Step counter for wrist-worn accelerometers compatible with the UK Biobank Accelerometer Dataset

Project description

stepcount

Github all releases DOI

Improved step counting based on a foundation model for wrist-worn accelerometers.

The foundation model was trained using self-supervised learning on the large-scale UK Biobank Accelerometer Dataset, and fine-tuned on the OxWalk Dataset.

The command-line tool can process Axivity AX3 files (UK Biobank, China Kadoorie Biobank) directly. For consumer devices like Fitbit and Apple Watch, convert them to raw CSV first.

Available models:

📦 Install

Minimum requirements: 🐍 Python >=3.8 and <3.11, ☕ Java 8 (1.8)

The following instructions make use of Anaconda to meet the minimum requirements:

  1. Download & install Miniconda (light-weight version of Anaconda).
  2. (Windows) Once installed, launch the Anaconda Prompt.
  3. Create a virtual environment:
    $ conda create -n stepcount python=3.9 openjdk pip
    
    This creates a virtual environment called stepcount with Python version 3.9, OpenJDK, and Pip.
  4. Activate the environment:
    $ conda activate stepcount
    
    You should now see (stepcount) written in front of your prompt.
  5. Install stepcount:
    $ pip install stepcount
    

You are all set! The next time that you want to use stepcount, open the Anaconda Prompt and activate the environment (step 4). If you see (stepcount) in front of your prompt, you are ready to go!

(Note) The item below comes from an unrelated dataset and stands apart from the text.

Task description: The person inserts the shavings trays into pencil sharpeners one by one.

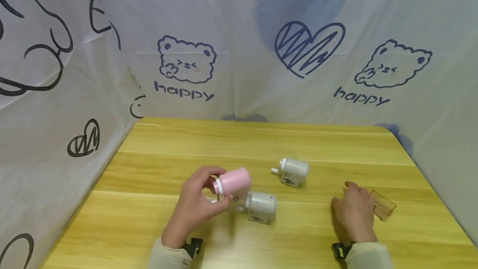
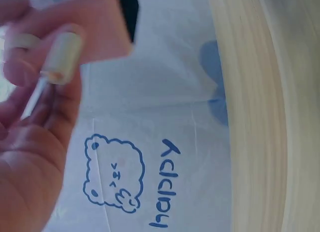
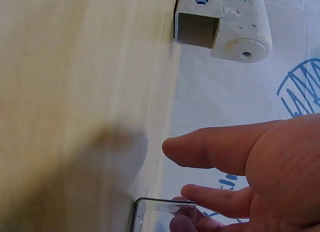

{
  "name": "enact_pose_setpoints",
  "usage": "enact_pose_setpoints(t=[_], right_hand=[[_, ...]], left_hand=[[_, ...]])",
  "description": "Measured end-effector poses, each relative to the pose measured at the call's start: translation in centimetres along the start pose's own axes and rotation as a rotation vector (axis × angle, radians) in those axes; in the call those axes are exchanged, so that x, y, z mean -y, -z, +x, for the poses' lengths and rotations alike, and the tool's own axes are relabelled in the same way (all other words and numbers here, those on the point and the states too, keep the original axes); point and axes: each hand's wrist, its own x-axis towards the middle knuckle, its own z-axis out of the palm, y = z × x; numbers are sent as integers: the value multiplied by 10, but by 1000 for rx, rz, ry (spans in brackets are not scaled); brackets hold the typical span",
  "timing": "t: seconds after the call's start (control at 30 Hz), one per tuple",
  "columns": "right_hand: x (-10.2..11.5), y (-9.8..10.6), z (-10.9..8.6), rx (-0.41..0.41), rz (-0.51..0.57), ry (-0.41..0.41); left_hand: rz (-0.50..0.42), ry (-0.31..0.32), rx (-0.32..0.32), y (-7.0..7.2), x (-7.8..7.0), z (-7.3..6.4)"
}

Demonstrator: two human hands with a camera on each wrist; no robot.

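Note:
My left hand [image 1: 196, 209] grips a pink crank pencil sharpener [image 1: 237, 182], raised over the table. In the left wrist view, the sharpener's pale crank knob [image 2: 64, 59] sits by the fingers, and its base looks dark. A greyish-white sharpener [image 1: 262, 207] stands just beyond and right of that hand; a second white sharpener [image 1: 295, 172] is farther back, with a rectangular hollow in its body in the right wrist view. Low over the table, my right hand [image 1: 354, 211] has its thumb apart, its fingers beside a clear, orange-edged box [image 1: 384, 206]. Whether they touch it is unclear.
The wood-grain table [image 1: 179, 144] has rounded back corners. White cloth [image 1: 239, 24] printed with bears and hearts hangs behind it and along the left and right sides. Both wrists wear black straps.

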Motion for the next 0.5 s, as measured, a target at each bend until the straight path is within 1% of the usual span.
enact_pose_setpoints(t=[0.03, 0.1, 0.17, 0.2, 0.27, 0.33, 0.4, 0.43, 0.5], right_hand=[[0, 0, 0, 3, 3, -2], [1, 0, 0, 11, 18, -11], [1, 0, 0, 17, 33, -15], [1, 0, 0, 18, 43, -16], [1, 1, -1, 14, 60, -19], [1, 2, -1, 12, 70, -19], [1, 3, -2, 6, 70, -22], [1, 3, -2, 3, 70, -24], [0, 6, -1, -6, 64, -29]], left_hand=[[-41, -26, 17, 0, -1, -1], [-127, -44, 65, -1, -3, -2], [-213, -52, 142, 0, -5, -3], [-261, -37, 196, 0, -7, -3], [-345, -2, 332, 1, -9, -4], [-412, 57, 481, 3, -11, -5], [-459, 132, 617, 4, -13, -6], [-474, 161, 674, 4, -13, -7], [-482, 210, 752, 3, -14, -8]])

Check out the 5-minute video tutorial to get started: https://www.youtube.com/watch?v=FPb7H-jyRVQ.

💻 Usage

# Process an AX3 file
$ stepcount sample.cwa

# Or an ActiGraph file
$ stepcount sample.gt3x

# Or a GENEActiv file
$ stepcount sample.bin

# Or a CSV file (see data format below)
$ stepcount sample.csv

Output:

Summary
-------
{
    "Filename": "sample.cwa",
    "Filesize(MB)": 65.1,
    "Device": "Axivity",
    "DeviceID": 2278,
    "ReadErrors": 0,
    "SampleRate": 100.0,
    "ReadOK": 1,
    "StartTime": "2013-10-21 10:00:07",
    "EndTime": "2013-10-28 10:00:01",
    "TotalWalking(min)": 655.75,
    "TotalSteps": 43132,
    ...
}

Estimated Daily Steps
---------------------
              steps
time
2013-10-21     5368
2013-10-22     7634
2013-10-23    10009
...

Output: outputs/sample/

Refer to the GLOSSARY.md for a comprehensive list of outputs.

🔧 Troubleshooting

Some systems may face issues with Java when running the script. If this is your case, try fixing OpenJDK to version 8:

$ conda install -n stepcount openjdk=8

📁 Output files

By default, output files will be stored in a folder named after the input file, outputs/{filename}/, created in the current working directory. You can change the output path with the -o flag:

$ stepcount sample.cwa -o /path/to/some/folder/

The following output files will be generated (CSV files are gzipped):

  • Info.json Summary info and high-level metrics.
  • Steps.csv.gz Per-window step counts (10 s windows for SSL).
  • StepTimes.csv.gz Timestamps of each detected step (one per row).
  • Minutely.csv.gz Minute-level steps and ENMO; MinutelyAdjusted.csv.gz with time-of-day imputation.
  • Hourly.csv.gz Hourly steps and ENMO; HourlyAdjusted.csv.gz with time-of-day imputation.
  • Daily.csv.gz Daily metrics (steps, walking mins, step percentile times, cadence peaks, ENMO); DailyAdjusted.csv.gz after time-of-day imputation.
  • Bouts.csv.gz Detected walking bouts with duration, steps, cadence stats, ENMO.
  • Steps.png Per-day plot of steps/min with missing periods shaded.

Notes

  • All CSVs are gzipped (.csv.gz).
  • Steps.csv.gz is window-level. SSL uses 10 s windows).
  • “Adjusted” CSVs apply time-of-day imputation, accounting for wear-time thresholds. Short recordings may show many NaNs.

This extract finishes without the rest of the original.